=== Begin Enclosure ===

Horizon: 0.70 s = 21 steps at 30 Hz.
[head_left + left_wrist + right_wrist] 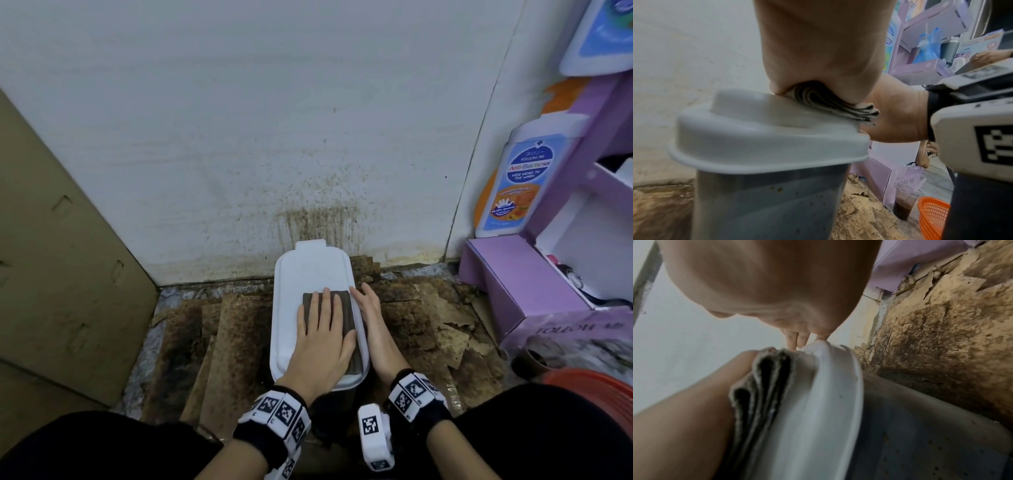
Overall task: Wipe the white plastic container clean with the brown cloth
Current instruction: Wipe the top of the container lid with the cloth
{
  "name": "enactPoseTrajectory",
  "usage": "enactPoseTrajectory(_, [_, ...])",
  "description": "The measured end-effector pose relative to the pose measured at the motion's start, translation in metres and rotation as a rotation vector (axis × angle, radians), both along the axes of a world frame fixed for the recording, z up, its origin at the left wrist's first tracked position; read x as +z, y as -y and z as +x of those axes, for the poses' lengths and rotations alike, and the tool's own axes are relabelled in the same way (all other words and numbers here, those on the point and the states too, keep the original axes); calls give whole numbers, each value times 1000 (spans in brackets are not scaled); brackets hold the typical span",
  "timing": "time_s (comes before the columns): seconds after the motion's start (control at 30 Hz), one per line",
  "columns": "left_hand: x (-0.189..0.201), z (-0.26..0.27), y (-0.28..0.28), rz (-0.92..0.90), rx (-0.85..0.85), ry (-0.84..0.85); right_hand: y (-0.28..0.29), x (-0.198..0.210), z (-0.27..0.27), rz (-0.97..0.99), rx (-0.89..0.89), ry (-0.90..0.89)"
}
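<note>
The white plastic container [308, 274] stands upright on the floor by the wall, its white lid [756, 129] above a grey speckled body [766, 203]. A folded brown cloth [346, 301] lies on the right half of the lid. My left hand [325, 308] presses flat on the cloth with straight fingers. My right hand [371, 308] lies with straight fingers along the lid's right edge, touching it. The wrist views show the cloth's folded layers [764, 386] squeezed between the left palm and the lid [828, 386].
Stained, torn cardboard sheets [445, 325] cover the floor around the container. The white wall [308, 154] behind is spattered brown. A purple display stand [534, 287] is at the right, with an orange basket [933, 216] and a cup of dark liquid [904, 204]. A cardboard box [51, 274] stands left.
</note>
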<state>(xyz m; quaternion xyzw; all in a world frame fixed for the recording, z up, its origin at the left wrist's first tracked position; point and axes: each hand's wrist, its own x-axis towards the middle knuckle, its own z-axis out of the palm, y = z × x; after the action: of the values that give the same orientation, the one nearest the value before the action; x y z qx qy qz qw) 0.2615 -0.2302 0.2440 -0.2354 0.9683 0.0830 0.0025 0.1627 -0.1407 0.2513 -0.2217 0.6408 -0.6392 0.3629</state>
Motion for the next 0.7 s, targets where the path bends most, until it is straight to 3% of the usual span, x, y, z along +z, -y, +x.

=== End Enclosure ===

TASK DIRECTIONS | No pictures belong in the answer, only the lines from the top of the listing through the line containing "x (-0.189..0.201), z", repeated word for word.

TASK RESULT |
Horizon: 0.70 s = 21 steps at 30 Hz.
[head_left + left_wrist + right_wrist] 
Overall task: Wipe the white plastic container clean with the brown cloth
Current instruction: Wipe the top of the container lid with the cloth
{
  "name": "enactPoseTrajectory",
  "usage": "enactPoseTrajectory(_, [_, ...])",
  "description": "The measured end-effector pose relative to the pose measured at the motion's start, translation in metres and rotation as a rotation vector (axis × angle, radians), both along the axes of a world frame fixed for the recording, z up, its origin at the left wrist's first tracked position; read x as +z, y as -y and z as +x of those axes, for the poses' lengths and rotations alike, and the tool's own axes are relabelled in the same way (all other words and numbers here, those on the point and the states too, keep the original axes); calls give whole numbers, each value times 1000 (spans in brackets are not scaled); brackets hold the typical span",
  "timing": "time_s (comes before the columns): seconds after the motion's start (control at 30 Hz), one per line",
  "columns": "left_hand: x (-0.189..0.201), z (-0.26..0.27), y (-0.28..0.28), rz (-0.92..0.90), rx (-0.85..0.85), ry (-0.84..0.85); right_hand: y (-0.28..0.29), x (-0.198..0.210), z (-0.27..0.27), rz (-0.97..0.99), rx (-0.89..0.89), ry (-0.90..0.89)"

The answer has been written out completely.